**Task objective**
Would you please copy every line from the records that contains the word "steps"?

**Given entries**
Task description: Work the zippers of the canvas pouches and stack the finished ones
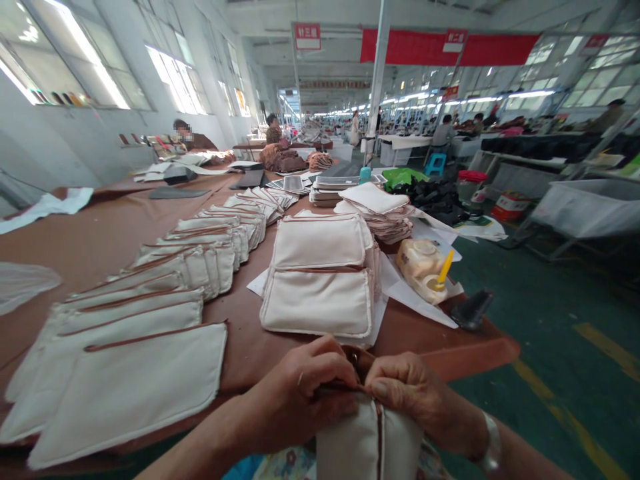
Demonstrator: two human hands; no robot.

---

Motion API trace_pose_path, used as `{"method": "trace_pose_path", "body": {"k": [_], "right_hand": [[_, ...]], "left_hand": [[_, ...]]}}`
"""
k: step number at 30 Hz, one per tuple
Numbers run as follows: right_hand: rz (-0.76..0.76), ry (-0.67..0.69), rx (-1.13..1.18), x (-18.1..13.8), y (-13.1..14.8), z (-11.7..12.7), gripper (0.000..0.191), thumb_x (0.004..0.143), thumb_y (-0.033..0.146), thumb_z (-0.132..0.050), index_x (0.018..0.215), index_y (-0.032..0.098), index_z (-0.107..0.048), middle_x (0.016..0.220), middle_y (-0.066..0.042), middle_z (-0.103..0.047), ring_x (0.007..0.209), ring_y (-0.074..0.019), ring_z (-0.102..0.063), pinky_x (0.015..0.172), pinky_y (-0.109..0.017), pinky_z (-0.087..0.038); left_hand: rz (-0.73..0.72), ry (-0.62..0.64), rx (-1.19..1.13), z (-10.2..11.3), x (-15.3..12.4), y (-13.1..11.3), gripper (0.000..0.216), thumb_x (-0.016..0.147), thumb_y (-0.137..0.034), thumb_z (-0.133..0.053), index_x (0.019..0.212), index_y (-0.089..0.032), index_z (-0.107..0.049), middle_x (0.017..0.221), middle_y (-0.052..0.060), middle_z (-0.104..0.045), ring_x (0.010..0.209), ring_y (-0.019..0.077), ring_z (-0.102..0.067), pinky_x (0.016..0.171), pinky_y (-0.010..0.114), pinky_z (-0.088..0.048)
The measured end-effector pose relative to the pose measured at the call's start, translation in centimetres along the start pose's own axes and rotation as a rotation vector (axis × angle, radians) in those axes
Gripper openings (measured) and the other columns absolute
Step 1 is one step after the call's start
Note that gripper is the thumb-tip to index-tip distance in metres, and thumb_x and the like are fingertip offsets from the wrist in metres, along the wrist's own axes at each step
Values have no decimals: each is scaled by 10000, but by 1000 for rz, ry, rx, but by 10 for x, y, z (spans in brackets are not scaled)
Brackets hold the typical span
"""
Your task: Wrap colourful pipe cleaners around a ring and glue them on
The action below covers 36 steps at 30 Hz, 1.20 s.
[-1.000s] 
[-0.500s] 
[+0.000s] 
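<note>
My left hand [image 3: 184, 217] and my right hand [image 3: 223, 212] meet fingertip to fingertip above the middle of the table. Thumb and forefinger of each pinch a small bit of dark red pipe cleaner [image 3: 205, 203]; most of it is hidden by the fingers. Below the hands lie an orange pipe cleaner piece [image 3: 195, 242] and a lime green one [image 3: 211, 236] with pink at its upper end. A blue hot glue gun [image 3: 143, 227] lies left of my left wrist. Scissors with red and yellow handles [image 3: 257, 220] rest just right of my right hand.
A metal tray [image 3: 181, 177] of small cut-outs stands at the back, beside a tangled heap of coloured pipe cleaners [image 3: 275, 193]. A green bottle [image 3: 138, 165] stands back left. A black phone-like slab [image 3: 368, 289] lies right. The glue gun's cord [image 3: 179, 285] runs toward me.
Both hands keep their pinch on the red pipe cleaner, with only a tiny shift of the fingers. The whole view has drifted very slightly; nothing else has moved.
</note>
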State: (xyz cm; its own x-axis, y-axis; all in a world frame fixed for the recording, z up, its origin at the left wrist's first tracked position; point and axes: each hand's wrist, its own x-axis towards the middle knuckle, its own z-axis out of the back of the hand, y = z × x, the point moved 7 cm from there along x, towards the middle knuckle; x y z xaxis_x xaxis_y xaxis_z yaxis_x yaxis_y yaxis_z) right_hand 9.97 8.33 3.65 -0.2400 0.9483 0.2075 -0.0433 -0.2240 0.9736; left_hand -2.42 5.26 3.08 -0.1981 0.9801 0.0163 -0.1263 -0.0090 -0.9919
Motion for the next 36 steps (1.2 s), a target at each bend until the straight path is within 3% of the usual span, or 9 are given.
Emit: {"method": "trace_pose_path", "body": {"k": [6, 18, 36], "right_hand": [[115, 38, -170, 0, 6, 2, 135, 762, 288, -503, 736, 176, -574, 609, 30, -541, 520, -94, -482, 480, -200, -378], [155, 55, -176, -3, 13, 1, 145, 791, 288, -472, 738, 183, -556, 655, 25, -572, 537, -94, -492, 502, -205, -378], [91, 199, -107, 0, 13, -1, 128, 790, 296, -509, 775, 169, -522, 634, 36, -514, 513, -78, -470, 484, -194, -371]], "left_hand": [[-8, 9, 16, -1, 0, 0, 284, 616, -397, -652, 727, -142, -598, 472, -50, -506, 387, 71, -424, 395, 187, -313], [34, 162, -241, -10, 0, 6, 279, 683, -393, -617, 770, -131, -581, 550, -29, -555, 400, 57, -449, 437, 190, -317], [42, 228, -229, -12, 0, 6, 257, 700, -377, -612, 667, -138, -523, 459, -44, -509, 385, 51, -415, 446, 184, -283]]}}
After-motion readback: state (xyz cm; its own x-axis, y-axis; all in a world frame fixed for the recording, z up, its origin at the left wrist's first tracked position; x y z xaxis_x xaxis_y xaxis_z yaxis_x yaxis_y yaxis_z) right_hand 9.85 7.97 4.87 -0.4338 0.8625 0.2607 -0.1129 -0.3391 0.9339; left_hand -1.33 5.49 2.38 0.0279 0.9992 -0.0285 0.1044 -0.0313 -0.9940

**Reply to the task**
The action below covers 36 steps at 30 Hz, 1.20 s.
Motion for the next 36 steps (1.2 s), a target at each bend until the straight path is within 3% of the usual span, or 9 are given.

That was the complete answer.